* [WHAT THE TASK ASKS] Your reply should hold only the lines from the records below where "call" occurs.
*** Opening DATASET RECORDS ***
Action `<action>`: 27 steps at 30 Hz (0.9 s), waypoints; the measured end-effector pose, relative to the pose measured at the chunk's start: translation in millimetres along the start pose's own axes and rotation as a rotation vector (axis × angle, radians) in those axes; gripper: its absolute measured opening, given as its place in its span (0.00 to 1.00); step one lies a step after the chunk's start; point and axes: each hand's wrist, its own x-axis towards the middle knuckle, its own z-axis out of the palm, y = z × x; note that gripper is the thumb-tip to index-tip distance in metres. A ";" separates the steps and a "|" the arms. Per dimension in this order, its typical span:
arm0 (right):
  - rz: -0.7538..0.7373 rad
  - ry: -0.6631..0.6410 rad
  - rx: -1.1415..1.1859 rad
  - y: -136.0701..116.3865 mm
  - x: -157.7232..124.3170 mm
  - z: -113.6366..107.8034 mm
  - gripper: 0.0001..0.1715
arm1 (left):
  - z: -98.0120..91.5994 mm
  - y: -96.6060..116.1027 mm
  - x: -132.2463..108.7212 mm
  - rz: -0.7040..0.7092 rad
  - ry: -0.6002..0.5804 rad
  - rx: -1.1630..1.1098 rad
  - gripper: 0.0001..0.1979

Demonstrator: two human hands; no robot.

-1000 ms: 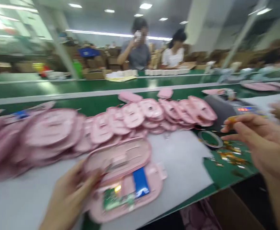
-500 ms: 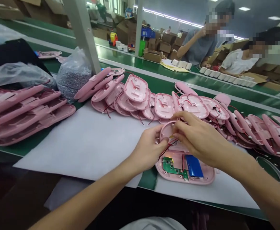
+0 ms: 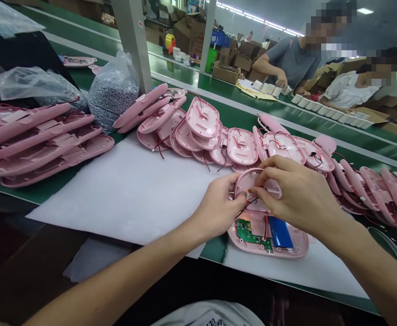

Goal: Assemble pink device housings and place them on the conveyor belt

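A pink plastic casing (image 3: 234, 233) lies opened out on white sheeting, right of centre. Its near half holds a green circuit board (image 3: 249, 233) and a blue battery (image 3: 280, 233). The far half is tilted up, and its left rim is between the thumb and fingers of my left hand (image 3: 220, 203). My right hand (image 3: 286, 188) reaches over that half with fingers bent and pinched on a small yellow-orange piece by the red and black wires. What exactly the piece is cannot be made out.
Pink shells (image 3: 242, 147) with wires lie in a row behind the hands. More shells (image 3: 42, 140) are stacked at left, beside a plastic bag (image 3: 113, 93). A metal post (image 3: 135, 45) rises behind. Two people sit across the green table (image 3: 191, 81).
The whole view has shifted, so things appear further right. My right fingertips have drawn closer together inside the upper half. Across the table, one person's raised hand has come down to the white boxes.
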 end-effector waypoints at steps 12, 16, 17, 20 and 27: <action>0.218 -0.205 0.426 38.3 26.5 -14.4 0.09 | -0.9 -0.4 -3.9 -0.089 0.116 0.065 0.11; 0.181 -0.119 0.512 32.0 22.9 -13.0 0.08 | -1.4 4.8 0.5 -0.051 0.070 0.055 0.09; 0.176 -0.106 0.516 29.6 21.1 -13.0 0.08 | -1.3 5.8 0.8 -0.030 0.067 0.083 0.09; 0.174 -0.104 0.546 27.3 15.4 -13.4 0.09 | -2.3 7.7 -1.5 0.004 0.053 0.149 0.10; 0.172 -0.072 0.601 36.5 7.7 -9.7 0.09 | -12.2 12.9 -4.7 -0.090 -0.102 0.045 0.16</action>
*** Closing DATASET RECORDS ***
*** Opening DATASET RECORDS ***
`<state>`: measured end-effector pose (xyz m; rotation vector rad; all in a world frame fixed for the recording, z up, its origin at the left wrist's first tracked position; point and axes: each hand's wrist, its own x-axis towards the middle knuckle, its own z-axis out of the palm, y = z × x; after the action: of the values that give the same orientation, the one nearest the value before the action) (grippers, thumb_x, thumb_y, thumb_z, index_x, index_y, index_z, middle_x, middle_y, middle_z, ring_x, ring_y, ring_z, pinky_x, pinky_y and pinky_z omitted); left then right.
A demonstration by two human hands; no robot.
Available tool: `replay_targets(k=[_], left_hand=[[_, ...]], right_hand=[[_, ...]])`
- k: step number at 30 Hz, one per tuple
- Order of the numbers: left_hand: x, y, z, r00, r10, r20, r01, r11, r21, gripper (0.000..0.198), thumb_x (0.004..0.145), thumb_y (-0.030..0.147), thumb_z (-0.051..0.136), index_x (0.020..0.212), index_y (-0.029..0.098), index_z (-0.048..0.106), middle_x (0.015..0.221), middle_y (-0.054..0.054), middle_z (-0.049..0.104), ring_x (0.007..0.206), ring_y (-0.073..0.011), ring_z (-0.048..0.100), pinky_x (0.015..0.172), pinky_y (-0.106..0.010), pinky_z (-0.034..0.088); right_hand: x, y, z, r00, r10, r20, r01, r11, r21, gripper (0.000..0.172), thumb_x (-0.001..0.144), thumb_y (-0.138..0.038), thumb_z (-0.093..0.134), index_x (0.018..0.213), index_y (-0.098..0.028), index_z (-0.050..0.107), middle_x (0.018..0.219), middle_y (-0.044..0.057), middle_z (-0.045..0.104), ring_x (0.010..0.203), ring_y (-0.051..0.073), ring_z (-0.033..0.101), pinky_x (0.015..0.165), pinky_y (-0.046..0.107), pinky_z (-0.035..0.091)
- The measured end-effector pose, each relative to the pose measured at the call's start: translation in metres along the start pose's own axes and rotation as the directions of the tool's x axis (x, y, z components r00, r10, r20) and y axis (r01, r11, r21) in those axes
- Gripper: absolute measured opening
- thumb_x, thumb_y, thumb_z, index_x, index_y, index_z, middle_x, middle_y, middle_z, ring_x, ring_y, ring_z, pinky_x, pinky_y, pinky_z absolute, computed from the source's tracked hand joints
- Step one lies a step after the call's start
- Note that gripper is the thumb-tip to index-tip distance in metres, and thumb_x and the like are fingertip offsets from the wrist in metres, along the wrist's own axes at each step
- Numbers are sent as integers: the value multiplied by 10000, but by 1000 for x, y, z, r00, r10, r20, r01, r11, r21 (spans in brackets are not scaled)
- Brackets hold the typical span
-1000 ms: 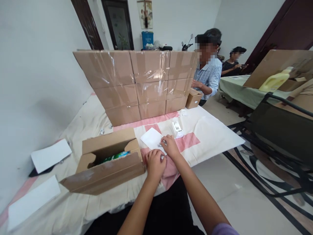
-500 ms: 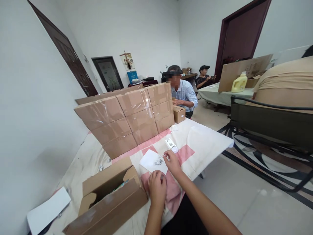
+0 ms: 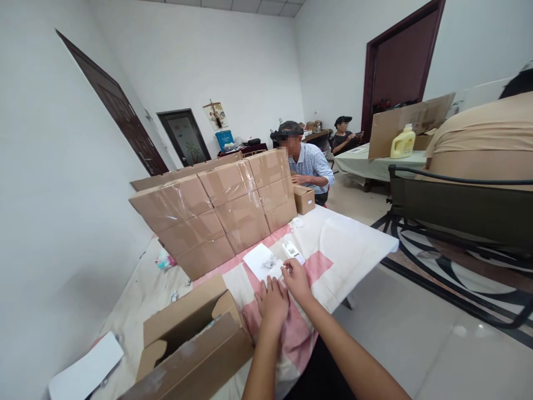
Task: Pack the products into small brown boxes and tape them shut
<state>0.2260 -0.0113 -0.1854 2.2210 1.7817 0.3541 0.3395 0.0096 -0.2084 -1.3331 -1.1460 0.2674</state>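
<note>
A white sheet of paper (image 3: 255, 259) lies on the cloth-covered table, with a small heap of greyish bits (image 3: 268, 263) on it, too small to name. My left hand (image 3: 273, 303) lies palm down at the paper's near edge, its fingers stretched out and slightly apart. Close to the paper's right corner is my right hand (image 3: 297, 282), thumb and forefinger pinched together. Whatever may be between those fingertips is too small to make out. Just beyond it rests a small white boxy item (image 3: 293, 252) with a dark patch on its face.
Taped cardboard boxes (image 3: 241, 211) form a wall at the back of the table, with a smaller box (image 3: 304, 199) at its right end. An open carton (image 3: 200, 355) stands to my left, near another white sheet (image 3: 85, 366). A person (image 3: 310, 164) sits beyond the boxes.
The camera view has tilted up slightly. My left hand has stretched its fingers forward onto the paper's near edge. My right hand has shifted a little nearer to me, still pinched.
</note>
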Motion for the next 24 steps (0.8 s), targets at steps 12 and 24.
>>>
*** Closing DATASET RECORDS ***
* [WRITTEN ANSWER]
- The measured end-effector pose, each relative to the pose measured at the call's start: translation in metres along the start pose's own axes and rotation as the directions of the tool's x axis (x, y, z components r00, r10, r20) and y axis (r01, r11, r21) in those axes
- Step one lies a step after the call's start

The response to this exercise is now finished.